EXERCISE PROMPT.
Set down each line of the material that follows exactly, and leave its pictures out.

COLLECTED MATERIAL.
--------
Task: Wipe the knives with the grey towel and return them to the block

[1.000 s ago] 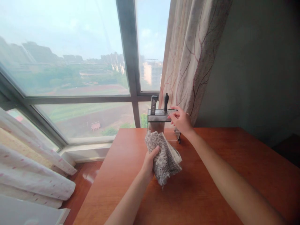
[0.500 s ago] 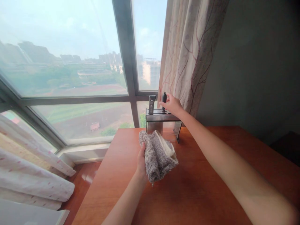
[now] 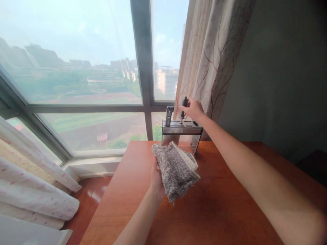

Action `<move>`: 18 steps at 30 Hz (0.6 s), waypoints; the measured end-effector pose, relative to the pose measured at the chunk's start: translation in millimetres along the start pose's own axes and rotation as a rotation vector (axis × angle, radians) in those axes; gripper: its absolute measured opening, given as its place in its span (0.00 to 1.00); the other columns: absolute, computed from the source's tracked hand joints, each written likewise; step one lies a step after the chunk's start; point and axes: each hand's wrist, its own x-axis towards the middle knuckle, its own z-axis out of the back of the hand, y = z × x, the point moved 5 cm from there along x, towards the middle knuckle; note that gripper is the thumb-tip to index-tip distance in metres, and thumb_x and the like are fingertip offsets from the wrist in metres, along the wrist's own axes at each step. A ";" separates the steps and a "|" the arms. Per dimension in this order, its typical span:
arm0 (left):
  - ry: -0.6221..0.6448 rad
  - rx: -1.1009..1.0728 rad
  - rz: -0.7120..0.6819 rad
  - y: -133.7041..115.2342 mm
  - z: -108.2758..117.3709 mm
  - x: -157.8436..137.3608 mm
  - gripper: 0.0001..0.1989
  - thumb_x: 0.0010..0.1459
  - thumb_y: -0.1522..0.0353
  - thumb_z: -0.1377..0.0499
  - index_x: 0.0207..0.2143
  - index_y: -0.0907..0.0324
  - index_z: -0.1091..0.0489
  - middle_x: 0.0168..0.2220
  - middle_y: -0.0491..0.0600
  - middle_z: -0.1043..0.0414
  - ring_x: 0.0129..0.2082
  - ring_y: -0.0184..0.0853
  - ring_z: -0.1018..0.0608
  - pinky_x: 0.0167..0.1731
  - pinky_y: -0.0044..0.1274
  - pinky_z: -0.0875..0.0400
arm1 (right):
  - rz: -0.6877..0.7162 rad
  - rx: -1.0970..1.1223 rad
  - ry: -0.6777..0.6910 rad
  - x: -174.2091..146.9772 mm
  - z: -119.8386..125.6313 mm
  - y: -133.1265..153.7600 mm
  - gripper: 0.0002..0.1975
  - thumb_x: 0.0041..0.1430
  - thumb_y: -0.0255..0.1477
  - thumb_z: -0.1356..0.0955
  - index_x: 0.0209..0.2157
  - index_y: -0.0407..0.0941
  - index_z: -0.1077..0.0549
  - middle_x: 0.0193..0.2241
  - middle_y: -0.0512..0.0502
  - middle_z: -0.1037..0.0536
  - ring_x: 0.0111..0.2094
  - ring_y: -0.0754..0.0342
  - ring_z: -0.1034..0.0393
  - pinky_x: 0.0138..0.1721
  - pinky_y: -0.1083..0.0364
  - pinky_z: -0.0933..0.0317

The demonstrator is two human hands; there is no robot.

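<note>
Your right hand [image 3: 195,109] has closed on the black handle of the tool [image 3: 184,103] in the rack [image 3: 185,130]; a second ago it was beside it, holding nothing. The handle now stands higher, with a short bit of bare metal between it and the rack's top. That suggests you are drawing the tool out, though only the start of it is clear and the tip seems to be in the slot.

The tool is at the far end of the table [image 3: 217,211], upright with its top leaning slightly right. Its grip is dark, rounded and textured; the metal below looks narrow, and you cannot tell its full shape from here. Your thumb and fingers pinch the grip near its upper part, with no wide gap left.

Your left hand [image 3: 156,177] is partly curled around the left side of a folded cloth [image 3: 176,172], grey and shaggy with cream edges, held up in front of the rack; some fingers are hidden behind it. The other handle [image 3: 169,116] stands in the rack, just left of the tool, untouched.
</note>
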 end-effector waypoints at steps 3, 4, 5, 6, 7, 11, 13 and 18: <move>0.029 0.006 0.023 0.2 -3.5 -0.9 0.37 0.58 0.45 0.52 0.60 0.61 0.38 0.56 0.58 0.31 0.59 0.50 0.34 0.60 0.41 0.47 | 0.027 0.013 -0.042 10.6 14.2 11.7 0.09 0.51 0.31 0.30 0.35 0.43 0.28 0.25 0.50 0.23 0.20 0.56 0.29 0.29 0.56 0.33; 0.026 0.007 0.032 0.3 -4.5 -1.4 0.37 0.57 0.45 0.52 0.60 0.61 0.38 0.56 0.58 0.31 0.59 0.50 0.34 0.60 0.41 0.47 | 0.038 0.016 -0.057 14.3 19.2 16.2 0.09 0.50 0.30 0.30 0.35 0.42 0.28 0.24 0.50 0.24 0.20 0.56 0.29 0.29 0.55 0.33; 0.019 0.005 0.042 0.5 -5.5 -1.8 0.38 0.57 0.45 0.51 0.60 0.61 0.38 0.56 0.59 0.32 0.60 0.50 0.34 0.60 0.42 0.47 | 0.047 0.018 -0.073 18.1 24.4 20.6 0.09 0.50 0.29 0.29 0.34 0.42 0.28 0.24 0.50 0.24 0.20 0.55 0.29 0.29 0.55 0.33; 0.011 0.002 0.052 0.8 -6.4 -2.1 0.39 0.56 0.44 0.51 0.60 0.61 0.38 0.56 0.59 0.32 0.60 0.51 0.35 0.60 0.42 0.47 | 0.056 0.020 -0.089 22.1 29.7 24.8 0.08 0.49 0.29 0.29 0.33 0.42 0.28 0.23 0.50 0.24 0.19 0.55 0.29 0.28 0.55 0.32; 0.005 -0.001 0.062 1.2 -7.4 -2.3 0.39 0.56 0.44 0.51 0.60 0.61 0.39 0.57 0.59 0.33 0.60 0.52 0.35 0.60 0.43 0.47 | 0.067 0.023 -0.103 26.2 35.0 29.0 0.08 0.49 0.29 0.29 0.33 0.42 0.28 0.22 0.50 0.24 0.19 0.55 0.30 0.28 0.54 0.32; -0.004 0.002 0.070 2.2 -8.2 -1.1 0.41 0.54 0.43 0.50 0.61 0.61 0.40 0.58 0.60 0.34 0.60 0.54 0.36 0.59 0.45 0.47 | 0.135 0.052 -0.165 43.7 57.6 43.2 0.07 0.49 0.28 0.28 0.30 0.42 0.29 0.21 0.51 0.25 0.18 0.56 0.31 0.28 0.53 0.31; 0.000 0.006 0.066 2.7 -6.1 -0.2 0.41 0.54 0.43 0.50 0.60 0.62 0.39 0.57 0.61 0.33 0.59 0.54 0.35 0.59 0.46 0.47 | 0.172 0.076 -0.196 51.5 69.9 49.4 0.08 0.49 0.29 0.28 0.31 0.41 0.29 0.22 0.51 0.25 0.19 0.56 0.30 0.27 0.54 0.31; 0.041 0.000 0.048 3.9 -0.4 0.5 0.37 0.57 0.45 0.51 0.58 0.64 0.36 0.53 0.61 0.29 0.58 0.54 0.33 0.60 0.45 0.48 | 0.232 0.117 -0.211 62.1 99.8 67.4 0.10 0.55 0.32 0.30 0.34 0.40 0.30 0.26 0.48 0.23 0.22 0.60 0.30 0.28 0.58 0.34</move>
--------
OUTPUT FOR THIS EXERCISE.
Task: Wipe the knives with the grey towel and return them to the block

[1.000 s ago] 
[0.500 s ago] 
[now] 

Action `<move>`: 18 steps at 30 Hz (0.6 s), waypoints; the measured end-effector pose, relative to the pose measured at the chunk's start: translation in millimetres along the start pose's own axes and rotation as a rotation vector (axis × angle, radians) in those axes; gripper: its absolute measured opening, given as its place in its span (0.00 to 1.00); the other columns: absolute, computed from the source's tracked hand joints, each written likewise; step one lies a step after the chunk's start; point and axes: each hand's wrist, its own x-axis towards the middle knuckle, its own z-axis out of the back of the hand, y = z × x, the point moved 5 cm from there along x, towards the middle knuckle; note that gripper is the thumb-tip to index-tip distance in metres, and thumb_x and the like are fingertip offsets from the wrist in metres, along the wrist's own axes at each step. A ";" separates the steps and a "|" the arms. Per dimension in this order, its typical span:
arm0 (left):
  - ry: -0.6221..0.6448 rad
  - rx: -1.1009..1.0728 rad
  - rz: -0.7120..0.6819 rad
  - y: -133.7041..115.2342 mm
  - z: -108.2758..117.3709 mm
  - x: -157.8436..137.3608 mm
  - gripper: 0.0001..0.1989
  - thumb_x: 0.0010..0.1459
  - thumb_y: -0.1522..0.0353
  - thumb_z: -0.1377..0.0499
  - index_x: 0.0207..0.2143
  - index_y: -0.0907..0.0324
  - index_z: -0.1091..0.0489
  - middle_x: 0.0168..0.2220
  - middle_y: -0.0491..0.0600
  - middle_z: -0.1043..0.0414
  - ring_x: 0.0129..0.2082
  - ring_y: -0.0184..0.0853
  - ring_z: -0.1018..0.0608
  - pinky_x: 0.0167..0.1731
  - pinky_y: -0.0044..0.1274
  - pinky_z: -0.0875..0.0400
arm1 (right):
  - rz: -0.6877..0.7162 rad
  - rx: -1.0970..1.1223 rad
  - ry: -0.6777..0.6910 rad
  - x: -174.2091..146.9772 mm
  - z: -119.8386..125.6313 mm
  - y: -133.1265..153.7600 mm
  - gripper: 0.0002..0.1975
  - thumb_x: 0.0041..0.1430
  - thumb_y: -0.0255..0.1477
  - thumb_z: -0.1356..0.0955
  - index_x: 0.0209..0.2157
  - index_y: -0.0407..0.0941
  - index_z: -0.1077..0.0549
  - middle_x: 0.0193..0.2241
  - middle_y: -0.0512..0.0502
  - middle_z: -0.1037..0.0536
  - ring_x: 0.0111..0.2094
  - ring_y: -0.0754..0.0342
  - ring_z: -0.1034..0.0393
  - pinky_x: 0.0138..0.1721
  - pinky_y: -0.1083..0.0364
  - pinky_z: -0.0933..0.0317

The demonstrator is two human hands; there is no robot.

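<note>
Your right hand [image 3: 195,109] has closed on the black handle of the tool [image 3: 184,103] in the rack [image 3: 185,130]; a second ago it was beside it, holding nothing. The handle now stands higher, with a short bit of bare metal between it and the rack's top. That suggests you are drawing the tool out, though only the start of it is clear and the tip seems to be in the slot.

The tool is at the far end of the table [image 3: 217,211], upright with its top leaning slightly right. Its grip is dark, rounded and textured; the metal below looks narrow, and you cannot tell its full shape from here. Your thumb and fingers pinch the grip near its upper part, with no wide gap left.

Your left hand [image 3: 156,177] is partly curled around the left side of a folded cloth [image 3: 176,172], grey and shaggy with cream edges, held up in front of the rack; some fingers are hidden behind it. The other handle [image 3: 169,116] stands in the rack, just left of the tool, untouched.
</note>
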 end-effector waypoints at steps 3, 4, 5, 6, 7, 11, 13 and 18: <move>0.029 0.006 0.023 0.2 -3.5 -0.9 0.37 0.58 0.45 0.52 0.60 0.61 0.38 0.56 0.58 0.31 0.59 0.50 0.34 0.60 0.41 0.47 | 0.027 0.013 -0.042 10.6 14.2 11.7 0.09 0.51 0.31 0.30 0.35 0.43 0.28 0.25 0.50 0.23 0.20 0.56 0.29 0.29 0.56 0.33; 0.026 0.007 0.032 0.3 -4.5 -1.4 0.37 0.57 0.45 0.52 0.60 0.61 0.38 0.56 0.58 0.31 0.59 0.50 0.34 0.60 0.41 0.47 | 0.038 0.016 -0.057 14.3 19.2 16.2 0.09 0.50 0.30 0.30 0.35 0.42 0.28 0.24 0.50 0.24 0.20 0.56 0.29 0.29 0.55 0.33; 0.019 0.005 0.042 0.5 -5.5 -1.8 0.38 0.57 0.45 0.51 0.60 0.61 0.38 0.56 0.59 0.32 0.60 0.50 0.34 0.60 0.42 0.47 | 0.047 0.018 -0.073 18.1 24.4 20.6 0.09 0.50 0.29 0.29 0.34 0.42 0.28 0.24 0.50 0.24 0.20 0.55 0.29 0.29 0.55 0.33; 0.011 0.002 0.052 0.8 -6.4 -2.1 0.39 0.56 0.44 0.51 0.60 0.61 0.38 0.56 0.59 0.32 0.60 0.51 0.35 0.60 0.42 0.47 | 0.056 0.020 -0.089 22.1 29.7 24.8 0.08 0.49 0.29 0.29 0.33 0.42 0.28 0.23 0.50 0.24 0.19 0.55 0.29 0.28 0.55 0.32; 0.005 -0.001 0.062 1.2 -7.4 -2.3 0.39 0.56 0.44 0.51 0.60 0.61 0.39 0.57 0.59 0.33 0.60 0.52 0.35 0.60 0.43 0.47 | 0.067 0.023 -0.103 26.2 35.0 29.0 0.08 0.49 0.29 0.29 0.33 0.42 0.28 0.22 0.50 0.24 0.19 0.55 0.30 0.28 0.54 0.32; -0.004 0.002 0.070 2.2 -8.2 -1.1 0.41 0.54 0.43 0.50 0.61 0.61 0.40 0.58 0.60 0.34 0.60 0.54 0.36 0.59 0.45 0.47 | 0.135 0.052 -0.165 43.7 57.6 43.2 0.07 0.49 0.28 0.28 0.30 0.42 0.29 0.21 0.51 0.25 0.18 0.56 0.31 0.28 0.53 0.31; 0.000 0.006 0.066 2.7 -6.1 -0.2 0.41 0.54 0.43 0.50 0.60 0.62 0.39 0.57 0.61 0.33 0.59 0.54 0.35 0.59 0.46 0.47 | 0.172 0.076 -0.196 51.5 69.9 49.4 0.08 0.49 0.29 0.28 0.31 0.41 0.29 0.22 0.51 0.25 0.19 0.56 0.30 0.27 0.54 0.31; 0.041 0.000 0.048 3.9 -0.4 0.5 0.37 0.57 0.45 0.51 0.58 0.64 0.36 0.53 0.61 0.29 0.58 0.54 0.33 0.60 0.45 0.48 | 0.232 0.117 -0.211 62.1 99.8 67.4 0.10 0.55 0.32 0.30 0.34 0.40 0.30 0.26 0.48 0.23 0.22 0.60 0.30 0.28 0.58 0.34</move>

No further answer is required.